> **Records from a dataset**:
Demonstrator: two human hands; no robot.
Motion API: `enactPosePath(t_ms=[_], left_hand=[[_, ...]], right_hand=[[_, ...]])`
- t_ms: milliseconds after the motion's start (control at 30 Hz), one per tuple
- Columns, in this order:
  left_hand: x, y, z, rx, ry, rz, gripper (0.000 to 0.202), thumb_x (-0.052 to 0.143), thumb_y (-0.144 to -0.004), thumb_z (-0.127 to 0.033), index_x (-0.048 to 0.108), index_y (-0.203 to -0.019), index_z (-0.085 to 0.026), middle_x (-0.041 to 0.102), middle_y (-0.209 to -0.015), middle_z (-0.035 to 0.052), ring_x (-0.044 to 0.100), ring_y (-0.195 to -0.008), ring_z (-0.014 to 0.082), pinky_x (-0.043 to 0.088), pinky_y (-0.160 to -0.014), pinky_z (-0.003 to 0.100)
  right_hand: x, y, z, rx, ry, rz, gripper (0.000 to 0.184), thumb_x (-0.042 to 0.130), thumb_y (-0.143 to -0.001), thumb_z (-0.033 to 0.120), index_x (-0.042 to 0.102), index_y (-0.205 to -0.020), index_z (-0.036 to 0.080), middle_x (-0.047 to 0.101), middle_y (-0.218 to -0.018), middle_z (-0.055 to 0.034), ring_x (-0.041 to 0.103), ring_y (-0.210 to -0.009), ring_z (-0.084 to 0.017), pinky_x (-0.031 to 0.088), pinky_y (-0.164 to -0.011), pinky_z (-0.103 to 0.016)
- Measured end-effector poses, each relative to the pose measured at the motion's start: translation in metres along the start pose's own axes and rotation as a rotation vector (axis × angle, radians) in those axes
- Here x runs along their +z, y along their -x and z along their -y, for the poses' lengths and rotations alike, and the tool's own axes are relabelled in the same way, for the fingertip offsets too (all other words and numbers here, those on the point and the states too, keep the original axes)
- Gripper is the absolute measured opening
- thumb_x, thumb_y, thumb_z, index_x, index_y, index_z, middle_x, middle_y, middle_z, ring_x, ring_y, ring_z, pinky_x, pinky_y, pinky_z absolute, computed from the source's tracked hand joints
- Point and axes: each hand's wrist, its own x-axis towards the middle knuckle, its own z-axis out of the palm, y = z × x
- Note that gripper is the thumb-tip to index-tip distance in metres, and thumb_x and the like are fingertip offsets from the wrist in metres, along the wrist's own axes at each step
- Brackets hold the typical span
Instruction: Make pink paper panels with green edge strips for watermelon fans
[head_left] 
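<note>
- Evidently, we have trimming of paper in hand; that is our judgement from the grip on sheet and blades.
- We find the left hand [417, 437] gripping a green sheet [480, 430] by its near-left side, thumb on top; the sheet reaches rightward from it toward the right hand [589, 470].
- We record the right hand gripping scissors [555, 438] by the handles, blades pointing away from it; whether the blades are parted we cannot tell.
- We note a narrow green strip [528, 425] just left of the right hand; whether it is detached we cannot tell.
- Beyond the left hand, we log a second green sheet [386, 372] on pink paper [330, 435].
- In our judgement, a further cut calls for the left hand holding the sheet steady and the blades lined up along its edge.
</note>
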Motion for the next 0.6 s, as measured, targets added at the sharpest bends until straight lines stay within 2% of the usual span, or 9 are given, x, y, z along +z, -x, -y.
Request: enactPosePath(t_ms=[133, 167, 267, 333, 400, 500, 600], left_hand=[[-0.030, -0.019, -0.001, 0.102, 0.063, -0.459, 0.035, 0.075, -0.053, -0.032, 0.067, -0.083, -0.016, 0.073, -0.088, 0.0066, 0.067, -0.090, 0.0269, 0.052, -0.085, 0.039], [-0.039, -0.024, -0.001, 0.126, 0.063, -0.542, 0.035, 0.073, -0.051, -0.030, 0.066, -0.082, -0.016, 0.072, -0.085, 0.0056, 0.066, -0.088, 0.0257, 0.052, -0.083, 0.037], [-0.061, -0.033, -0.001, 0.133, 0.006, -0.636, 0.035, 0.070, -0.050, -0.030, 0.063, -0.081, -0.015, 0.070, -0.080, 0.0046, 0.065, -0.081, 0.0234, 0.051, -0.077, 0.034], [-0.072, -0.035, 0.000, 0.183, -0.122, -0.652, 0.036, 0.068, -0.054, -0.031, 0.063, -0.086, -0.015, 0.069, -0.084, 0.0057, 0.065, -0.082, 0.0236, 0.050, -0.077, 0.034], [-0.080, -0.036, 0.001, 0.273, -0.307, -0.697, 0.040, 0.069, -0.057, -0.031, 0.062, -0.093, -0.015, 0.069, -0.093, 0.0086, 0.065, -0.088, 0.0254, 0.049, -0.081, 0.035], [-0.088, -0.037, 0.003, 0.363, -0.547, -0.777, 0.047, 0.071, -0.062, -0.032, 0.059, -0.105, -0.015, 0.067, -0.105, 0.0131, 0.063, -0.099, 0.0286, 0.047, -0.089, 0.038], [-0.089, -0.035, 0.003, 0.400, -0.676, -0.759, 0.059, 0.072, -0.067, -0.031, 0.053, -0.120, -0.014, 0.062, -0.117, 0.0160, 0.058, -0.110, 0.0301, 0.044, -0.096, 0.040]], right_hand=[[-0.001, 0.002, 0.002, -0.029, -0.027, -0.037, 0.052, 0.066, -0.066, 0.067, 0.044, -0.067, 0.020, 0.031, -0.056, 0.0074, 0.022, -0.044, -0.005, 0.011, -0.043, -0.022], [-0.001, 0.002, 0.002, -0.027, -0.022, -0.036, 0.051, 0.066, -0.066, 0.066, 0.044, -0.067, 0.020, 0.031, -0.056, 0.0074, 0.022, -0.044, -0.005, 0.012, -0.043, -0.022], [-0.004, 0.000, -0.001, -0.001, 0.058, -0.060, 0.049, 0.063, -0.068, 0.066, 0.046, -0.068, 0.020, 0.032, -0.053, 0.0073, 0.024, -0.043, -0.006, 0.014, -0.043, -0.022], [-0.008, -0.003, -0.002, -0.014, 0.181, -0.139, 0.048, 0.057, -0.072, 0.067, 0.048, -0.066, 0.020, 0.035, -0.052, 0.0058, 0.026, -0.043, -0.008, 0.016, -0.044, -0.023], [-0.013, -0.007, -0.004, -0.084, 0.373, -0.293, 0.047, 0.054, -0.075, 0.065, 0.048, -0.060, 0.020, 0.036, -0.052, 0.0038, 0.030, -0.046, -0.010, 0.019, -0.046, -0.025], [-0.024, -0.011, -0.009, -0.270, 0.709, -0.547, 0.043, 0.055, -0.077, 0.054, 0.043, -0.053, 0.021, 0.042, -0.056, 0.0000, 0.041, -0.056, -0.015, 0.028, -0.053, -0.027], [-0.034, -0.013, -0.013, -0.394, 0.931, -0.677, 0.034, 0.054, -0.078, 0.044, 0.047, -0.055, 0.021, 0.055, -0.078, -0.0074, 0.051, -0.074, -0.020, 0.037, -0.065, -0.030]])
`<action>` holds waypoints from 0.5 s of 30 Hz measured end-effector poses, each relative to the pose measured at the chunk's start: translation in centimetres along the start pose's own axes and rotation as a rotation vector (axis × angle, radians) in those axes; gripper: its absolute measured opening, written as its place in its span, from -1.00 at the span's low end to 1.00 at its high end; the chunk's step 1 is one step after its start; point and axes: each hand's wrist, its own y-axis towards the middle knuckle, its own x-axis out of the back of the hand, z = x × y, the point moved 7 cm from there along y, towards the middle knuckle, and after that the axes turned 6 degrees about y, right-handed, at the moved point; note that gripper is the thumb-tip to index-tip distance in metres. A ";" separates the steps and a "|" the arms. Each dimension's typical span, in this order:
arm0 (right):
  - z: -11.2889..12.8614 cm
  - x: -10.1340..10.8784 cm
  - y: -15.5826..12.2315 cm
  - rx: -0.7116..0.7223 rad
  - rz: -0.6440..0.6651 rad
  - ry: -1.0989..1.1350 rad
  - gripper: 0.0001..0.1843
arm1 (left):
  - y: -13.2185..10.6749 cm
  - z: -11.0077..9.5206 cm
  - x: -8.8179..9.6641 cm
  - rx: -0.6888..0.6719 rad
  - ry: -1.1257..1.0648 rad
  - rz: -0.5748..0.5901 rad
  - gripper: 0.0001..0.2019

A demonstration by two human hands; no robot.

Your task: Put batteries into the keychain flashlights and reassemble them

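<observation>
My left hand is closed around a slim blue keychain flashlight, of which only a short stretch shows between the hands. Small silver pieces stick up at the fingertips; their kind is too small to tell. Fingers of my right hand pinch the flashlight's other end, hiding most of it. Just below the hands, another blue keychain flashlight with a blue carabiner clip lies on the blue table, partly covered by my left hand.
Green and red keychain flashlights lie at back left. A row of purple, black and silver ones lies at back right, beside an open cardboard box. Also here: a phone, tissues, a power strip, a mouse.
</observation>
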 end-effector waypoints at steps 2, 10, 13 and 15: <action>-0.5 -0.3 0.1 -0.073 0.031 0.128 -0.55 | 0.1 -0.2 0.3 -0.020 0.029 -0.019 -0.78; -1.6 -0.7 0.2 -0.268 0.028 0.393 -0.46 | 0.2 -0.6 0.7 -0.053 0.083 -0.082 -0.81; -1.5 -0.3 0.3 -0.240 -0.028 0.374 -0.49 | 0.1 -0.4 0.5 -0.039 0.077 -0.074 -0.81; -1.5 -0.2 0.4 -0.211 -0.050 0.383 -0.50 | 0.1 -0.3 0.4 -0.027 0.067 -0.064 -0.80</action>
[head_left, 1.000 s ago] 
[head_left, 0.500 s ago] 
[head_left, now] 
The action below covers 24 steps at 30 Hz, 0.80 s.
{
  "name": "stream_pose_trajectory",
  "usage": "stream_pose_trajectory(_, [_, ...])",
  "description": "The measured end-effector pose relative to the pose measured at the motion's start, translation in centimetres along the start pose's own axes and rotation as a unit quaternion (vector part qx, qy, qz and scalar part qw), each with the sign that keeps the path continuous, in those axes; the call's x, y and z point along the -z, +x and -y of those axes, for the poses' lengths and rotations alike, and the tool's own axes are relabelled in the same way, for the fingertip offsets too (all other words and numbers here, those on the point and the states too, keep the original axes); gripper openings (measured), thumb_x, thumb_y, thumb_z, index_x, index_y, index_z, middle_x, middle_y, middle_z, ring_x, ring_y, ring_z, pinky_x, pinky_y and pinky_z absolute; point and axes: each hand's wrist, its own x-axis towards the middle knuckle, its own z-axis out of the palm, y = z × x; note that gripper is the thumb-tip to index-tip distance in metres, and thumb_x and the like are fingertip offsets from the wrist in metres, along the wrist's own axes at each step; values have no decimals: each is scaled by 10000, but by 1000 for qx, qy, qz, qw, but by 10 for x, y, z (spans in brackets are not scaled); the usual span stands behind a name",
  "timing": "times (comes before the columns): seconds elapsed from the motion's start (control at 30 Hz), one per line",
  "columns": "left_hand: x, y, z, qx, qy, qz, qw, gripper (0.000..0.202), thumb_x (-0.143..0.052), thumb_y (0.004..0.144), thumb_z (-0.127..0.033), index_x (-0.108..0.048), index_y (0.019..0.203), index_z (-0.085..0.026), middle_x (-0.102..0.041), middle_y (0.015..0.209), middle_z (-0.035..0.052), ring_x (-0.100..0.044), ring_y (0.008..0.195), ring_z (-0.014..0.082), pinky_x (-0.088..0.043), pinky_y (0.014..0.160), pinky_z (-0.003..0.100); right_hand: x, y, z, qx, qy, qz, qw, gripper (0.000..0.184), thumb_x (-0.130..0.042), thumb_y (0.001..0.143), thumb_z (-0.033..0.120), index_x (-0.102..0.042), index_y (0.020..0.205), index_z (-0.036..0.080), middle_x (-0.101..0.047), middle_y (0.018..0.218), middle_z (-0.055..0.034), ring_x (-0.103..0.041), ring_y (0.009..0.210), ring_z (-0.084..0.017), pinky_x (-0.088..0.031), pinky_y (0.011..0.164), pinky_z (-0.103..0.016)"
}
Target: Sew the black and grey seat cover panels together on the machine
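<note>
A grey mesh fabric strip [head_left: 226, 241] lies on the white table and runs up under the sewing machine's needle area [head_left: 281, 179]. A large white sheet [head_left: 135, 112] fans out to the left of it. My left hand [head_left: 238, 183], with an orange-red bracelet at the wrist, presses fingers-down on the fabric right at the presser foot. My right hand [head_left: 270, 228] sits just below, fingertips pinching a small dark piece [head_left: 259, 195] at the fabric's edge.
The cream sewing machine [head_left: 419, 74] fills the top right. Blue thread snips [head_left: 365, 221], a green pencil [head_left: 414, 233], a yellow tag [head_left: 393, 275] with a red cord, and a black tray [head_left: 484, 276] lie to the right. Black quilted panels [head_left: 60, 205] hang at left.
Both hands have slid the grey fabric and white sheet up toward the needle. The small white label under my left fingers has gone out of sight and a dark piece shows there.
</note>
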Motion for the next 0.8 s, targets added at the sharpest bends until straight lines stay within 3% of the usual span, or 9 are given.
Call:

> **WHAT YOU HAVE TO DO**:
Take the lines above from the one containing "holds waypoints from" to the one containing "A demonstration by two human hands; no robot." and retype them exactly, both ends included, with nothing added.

> **SOLUTION**:
`<action>` holds waypoints from 0.5 s of 30 Hz measured end-effector poses, each relative to the pose measured at the chunk's start: translation in centimetres along the start pose's own axes and rotation as a rotation vector (axis × angle, radians) in those axes; gripper: its absolute measured opening, written as its place in its span, from -1.00 at the span's low end to 1.00 at its high end; the chunk's step 1 is one step after its start; point and axes: each hand's wrist, its own y-axis towards the middle knuckle, its own x-axis out of the back of the hand, z = x × y, the point moved 7 cm from there along y, towards the middle knuckle, and after that the axes turned 6 degrees about y, right-handed, at the moved point; note that gripper is the thumb-tip to index-tip distance in metres. A ";" separates the steps and a "|" the arms. Each dimension's typical span, in this order:
arm0 (right):
  - z: -11.2889..12.8614 cm
  - x: -10.1340..10.8784 cm
  - y: -15.5826..12.2315 cm
  - rx: -0.7116..0.7223 rad
  - rz: -0.6440..0.6651 rad
  - ry: -1.0989..1.1350 rad
  - gripper: 0.0001..0.1843
arm1 (left):
  - y: -13.2185..10.6749 cm
  - z: -11.0077..9.5206 cm
  - x: -8.8179..9.6641 cm
  - rx: -0.6888..0.6719 rad
  - ry: -1.1257..1.0648 rad
  - rz: -0.5748..0.5901 rad
  - gripper: 0.0001..0.2019

A demonstration by two human hands; no robot.

The response to the exercise is now complete.